* _What the exercise asks_: Set down exactly, from the records below, the line with "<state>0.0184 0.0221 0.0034" through the line with "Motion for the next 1", and nothing else.

* _Exercise materials_:

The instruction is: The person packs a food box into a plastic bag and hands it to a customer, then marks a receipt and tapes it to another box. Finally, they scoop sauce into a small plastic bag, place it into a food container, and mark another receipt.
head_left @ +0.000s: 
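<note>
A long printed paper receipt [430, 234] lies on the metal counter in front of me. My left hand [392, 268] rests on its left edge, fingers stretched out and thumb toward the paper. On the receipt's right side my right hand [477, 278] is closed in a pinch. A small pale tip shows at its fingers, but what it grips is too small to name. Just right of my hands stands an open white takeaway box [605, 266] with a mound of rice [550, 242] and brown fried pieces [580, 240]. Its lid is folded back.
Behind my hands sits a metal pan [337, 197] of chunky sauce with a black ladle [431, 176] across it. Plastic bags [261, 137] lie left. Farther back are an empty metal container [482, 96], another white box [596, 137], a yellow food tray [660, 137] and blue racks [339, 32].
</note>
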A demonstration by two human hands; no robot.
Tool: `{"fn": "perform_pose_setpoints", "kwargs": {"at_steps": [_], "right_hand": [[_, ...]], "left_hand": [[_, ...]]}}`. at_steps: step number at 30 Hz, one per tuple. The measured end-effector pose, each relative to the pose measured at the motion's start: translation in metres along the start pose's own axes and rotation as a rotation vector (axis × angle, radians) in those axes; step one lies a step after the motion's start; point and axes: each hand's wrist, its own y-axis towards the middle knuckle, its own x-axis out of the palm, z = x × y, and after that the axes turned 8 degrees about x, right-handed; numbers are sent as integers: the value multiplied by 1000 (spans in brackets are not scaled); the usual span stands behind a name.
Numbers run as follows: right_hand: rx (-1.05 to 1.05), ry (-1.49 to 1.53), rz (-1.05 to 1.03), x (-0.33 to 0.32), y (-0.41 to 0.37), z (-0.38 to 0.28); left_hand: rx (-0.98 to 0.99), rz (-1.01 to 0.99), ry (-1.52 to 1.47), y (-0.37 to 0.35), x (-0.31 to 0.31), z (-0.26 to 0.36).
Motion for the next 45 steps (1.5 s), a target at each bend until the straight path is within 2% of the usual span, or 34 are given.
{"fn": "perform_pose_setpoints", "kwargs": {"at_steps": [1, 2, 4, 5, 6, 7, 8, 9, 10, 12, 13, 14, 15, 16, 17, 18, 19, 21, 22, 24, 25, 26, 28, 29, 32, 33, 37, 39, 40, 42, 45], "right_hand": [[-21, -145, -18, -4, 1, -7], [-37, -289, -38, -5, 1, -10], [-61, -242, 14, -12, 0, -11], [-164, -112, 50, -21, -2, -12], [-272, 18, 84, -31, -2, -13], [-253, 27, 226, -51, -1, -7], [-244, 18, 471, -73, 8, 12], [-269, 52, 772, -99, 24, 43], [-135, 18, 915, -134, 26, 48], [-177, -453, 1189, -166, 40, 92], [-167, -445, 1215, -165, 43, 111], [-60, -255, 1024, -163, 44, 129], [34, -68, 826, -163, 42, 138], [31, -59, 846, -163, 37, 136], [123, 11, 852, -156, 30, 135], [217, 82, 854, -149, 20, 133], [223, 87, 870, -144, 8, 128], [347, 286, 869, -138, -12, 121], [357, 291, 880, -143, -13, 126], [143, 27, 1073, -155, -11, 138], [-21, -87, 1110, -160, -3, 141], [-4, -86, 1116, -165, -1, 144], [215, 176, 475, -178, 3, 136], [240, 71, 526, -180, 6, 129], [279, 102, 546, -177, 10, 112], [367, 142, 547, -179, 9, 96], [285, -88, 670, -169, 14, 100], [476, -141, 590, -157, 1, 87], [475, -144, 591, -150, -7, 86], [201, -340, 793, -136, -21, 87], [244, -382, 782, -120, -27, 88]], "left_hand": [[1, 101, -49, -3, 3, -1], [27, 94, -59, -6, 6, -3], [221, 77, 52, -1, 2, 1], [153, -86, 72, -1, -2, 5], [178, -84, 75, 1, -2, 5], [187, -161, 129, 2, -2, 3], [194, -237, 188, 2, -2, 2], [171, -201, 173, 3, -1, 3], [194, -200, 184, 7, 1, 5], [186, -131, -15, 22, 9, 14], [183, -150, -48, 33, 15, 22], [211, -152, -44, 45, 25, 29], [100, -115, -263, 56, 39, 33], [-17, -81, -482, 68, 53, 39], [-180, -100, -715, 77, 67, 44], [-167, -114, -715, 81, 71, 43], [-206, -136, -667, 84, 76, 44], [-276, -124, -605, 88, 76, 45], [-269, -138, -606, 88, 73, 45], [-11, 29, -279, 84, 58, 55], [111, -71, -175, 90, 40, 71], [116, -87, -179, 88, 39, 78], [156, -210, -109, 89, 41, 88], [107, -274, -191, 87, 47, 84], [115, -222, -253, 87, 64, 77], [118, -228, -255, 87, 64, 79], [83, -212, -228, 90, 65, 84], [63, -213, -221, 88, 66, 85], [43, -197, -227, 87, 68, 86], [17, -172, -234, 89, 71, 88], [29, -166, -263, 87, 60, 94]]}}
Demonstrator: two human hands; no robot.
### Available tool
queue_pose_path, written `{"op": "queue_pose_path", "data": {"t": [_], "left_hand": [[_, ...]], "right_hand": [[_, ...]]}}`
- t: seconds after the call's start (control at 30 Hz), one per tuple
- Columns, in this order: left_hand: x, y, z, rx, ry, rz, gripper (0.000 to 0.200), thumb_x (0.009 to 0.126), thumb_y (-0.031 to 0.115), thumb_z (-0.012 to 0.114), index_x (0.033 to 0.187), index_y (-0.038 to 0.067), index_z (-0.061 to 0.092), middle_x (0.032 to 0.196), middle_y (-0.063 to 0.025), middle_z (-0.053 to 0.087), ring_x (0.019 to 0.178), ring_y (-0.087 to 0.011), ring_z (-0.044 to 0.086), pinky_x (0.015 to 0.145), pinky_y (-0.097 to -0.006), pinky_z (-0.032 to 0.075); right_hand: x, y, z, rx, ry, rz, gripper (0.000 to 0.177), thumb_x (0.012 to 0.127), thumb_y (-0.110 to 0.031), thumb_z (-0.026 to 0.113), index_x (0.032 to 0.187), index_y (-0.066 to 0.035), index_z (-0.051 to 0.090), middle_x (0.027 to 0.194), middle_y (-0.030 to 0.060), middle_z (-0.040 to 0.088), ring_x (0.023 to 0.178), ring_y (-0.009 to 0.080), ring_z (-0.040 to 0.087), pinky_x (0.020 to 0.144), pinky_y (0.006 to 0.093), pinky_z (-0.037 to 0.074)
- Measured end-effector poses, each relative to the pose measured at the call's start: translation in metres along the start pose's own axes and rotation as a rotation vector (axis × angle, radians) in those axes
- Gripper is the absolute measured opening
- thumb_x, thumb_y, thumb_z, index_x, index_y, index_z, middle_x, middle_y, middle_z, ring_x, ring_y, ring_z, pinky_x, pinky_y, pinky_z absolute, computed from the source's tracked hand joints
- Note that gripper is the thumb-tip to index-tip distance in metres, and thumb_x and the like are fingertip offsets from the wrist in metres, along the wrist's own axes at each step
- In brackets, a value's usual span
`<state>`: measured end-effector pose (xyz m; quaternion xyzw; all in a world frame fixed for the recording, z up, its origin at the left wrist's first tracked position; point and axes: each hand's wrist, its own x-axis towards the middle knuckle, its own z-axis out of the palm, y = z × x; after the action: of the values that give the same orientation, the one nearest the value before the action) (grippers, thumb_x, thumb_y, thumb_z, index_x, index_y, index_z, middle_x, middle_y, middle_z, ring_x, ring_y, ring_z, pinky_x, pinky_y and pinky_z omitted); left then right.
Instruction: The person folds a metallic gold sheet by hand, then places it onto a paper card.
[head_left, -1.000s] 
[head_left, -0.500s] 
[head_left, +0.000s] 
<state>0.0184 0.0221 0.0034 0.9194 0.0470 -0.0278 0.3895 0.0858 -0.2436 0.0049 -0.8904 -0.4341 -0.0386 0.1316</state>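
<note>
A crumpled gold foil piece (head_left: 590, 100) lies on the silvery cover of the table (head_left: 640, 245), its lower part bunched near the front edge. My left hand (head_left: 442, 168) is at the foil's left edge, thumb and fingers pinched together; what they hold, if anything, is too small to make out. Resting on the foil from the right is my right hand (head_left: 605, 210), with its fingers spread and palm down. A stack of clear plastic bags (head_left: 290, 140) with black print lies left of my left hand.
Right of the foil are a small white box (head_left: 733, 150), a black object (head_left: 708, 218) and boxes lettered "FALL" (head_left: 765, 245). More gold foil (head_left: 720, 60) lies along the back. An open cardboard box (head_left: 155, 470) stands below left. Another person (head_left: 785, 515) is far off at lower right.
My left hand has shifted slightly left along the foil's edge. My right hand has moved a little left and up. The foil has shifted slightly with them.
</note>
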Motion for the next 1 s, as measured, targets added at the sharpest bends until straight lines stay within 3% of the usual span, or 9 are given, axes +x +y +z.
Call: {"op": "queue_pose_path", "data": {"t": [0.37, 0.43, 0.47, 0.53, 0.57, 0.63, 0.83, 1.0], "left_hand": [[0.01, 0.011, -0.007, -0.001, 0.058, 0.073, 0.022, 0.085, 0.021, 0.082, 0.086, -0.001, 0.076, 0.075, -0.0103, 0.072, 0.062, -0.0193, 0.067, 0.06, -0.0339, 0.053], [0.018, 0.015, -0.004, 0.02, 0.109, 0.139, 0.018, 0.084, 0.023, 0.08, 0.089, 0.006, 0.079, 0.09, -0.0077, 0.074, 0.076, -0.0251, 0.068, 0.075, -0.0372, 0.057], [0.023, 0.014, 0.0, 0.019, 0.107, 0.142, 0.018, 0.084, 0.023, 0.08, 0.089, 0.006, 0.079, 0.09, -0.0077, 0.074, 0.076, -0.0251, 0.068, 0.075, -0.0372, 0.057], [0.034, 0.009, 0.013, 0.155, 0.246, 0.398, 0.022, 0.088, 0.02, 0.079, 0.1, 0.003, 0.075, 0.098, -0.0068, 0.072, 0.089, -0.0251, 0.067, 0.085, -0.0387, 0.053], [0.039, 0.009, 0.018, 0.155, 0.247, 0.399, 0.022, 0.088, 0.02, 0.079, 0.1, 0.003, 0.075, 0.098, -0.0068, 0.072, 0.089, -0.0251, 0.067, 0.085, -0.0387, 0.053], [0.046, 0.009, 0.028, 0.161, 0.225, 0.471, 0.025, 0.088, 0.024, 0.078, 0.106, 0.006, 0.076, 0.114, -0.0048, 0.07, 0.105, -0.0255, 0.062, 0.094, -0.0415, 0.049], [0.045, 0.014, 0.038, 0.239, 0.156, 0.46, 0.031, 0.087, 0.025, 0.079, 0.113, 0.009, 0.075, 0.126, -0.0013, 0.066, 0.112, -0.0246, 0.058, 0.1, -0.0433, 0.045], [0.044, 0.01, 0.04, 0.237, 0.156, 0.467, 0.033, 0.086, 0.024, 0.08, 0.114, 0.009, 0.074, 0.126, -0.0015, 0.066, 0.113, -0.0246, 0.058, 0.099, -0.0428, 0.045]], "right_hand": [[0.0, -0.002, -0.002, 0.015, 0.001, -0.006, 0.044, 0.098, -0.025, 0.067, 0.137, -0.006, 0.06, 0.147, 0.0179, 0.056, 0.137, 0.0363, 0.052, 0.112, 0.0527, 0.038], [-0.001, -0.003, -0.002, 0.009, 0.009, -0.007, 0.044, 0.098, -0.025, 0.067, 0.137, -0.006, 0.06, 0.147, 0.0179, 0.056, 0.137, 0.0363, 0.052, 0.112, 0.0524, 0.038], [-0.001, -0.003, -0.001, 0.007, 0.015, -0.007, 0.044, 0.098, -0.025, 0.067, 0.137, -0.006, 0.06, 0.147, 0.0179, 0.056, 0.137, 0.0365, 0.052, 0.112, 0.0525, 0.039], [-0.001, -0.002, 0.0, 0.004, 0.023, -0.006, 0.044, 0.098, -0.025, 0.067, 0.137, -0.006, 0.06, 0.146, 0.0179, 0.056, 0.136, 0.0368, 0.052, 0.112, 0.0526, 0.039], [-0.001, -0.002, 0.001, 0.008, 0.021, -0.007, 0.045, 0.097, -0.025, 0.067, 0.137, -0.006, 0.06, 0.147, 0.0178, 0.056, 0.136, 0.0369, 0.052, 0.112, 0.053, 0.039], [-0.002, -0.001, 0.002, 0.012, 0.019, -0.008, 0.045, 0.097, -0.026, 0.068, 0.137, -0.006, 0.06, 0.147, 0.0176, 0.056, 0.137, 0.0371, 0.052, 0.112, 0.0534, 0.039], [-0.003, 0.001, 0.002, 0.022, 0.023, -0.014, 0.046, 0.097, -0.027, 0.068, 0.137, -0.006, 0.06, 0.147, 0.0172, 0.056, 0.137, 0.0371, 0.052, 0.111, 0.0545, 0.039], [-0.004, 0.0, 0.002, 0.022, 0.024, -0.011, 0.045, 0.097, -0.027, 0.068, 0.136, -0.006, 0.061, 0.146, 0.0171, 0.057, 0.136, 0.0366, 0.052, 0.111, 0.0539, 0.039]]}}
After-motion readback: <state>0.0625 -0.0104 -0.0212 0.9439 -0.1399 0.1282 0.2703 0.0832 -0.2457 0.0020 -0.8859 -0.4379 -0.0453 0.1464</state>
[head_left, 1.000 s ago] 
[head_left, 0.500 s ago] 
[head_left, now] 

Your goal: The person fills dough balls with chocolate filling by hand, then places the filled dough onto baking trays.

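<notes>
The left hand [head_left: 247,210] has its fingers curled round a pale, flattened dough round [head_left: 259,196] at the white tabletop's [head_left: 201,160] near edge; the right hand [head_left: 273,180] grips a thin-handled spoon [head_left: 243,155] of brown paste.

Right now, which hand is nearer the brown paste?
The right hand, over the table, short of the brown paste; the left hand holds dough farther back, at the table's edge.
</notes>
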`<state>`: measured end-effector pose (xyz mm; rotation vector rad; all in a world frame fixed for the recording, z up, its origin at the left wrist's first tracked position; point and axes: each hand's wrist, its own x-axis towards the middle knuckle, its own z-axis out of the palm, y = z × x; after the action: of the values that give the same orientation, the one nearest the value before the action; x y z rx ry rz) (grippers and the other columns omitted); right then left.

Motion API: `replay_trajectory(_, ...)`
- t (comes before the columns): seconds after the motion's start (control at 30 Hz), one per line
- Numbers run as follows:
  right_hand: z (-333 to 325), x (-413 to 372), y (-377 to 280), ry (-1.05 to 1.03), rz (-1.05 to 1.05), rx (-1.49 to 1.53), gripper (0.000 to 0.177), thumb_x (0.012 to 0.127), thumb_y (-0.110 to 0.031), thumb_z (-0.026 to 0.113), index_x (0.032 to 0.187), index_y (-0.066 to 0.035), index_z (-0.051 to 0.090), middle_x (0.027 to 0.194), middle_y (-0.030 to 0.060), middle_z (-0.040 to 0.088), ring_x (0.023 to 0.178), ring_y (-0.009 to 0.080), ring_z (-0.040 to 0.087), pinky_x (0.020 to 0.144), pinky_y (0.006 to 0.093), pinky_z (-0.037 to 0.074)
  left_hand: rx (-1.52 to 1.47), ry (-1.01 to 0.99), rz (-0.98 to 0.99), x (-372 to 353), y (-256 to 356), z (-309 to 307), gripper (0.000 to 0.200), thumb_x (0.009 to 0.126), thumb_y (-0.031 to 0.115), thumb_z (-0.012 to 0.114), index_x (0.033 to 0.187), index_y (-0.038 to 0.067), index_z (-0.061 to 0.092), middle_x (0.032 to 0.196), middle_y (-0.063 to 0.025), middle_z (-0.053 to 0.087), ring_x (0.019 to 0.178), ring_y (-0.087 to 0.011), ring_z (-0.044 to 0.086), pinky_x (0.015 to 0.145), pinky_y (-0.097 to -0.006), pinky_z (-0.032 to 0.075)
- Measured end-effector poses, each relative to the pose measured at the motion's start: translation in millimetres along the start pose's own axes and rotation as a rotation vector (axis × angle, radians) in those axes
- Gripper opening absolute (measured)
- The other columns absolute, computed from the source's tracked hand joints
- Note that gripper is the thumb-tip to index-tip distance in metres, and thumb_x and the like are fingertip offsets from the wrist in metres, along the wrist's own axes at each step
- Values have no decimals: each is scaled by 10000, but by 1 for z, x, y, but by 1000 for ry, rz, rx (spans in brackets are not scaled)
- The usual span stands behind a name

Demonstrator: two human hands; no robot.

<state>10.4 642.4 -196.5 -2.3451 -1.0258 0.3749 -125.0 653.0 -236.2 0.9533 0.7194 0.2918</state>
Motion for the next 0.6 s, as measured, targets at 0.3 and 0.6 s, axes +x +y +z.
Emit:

* _Result of this task_:
<state>0.0184 0.0221 0.0034 0.9194 0.0470 -0.0278 0.3895 0.0858 -0.2436 0.0049 -0.8904 -0.4341 -0.0386 0.1316</state>
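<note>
A crumpled gold foil piece (head_left: 590, 100) lies on the silvery cover of the table (head_left: 640, 245), its lower part bunched near the front edge. My left hand (head_left: 442, 168) is at the foil's left edge, thumb and fingers pinched together; what they hold, if anything, is too small to make out. Resting on the foil from the right is my right hand (head_left: 605, 210), with its fingers spread and palm down. A stack of clear plastic bags (head_left: 290, 140) with black print lies left of my left hand.
Right of the foil are a small white box (head_left: 733, 150), a black object (head_left: 708, 218) and boxes lettered "FALL" (head_left: 765, 245). More gold foil (head_left: 720, 60) lies along the back. An open cardboard box (head_left: 155, 470) stands below left. Another person (head_left: 785, 515) is far off at lower right.
My left hand has shifted slightly left along the foil's edge. My right hand has moved a little left and up. The foil has shifted slightly with them.
</note>
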Motion for the next 1 s, as measured, targets added at the sharpest bends until straight lines stay within 3% of the usual span, or 9 are given, axes +x +y +z.

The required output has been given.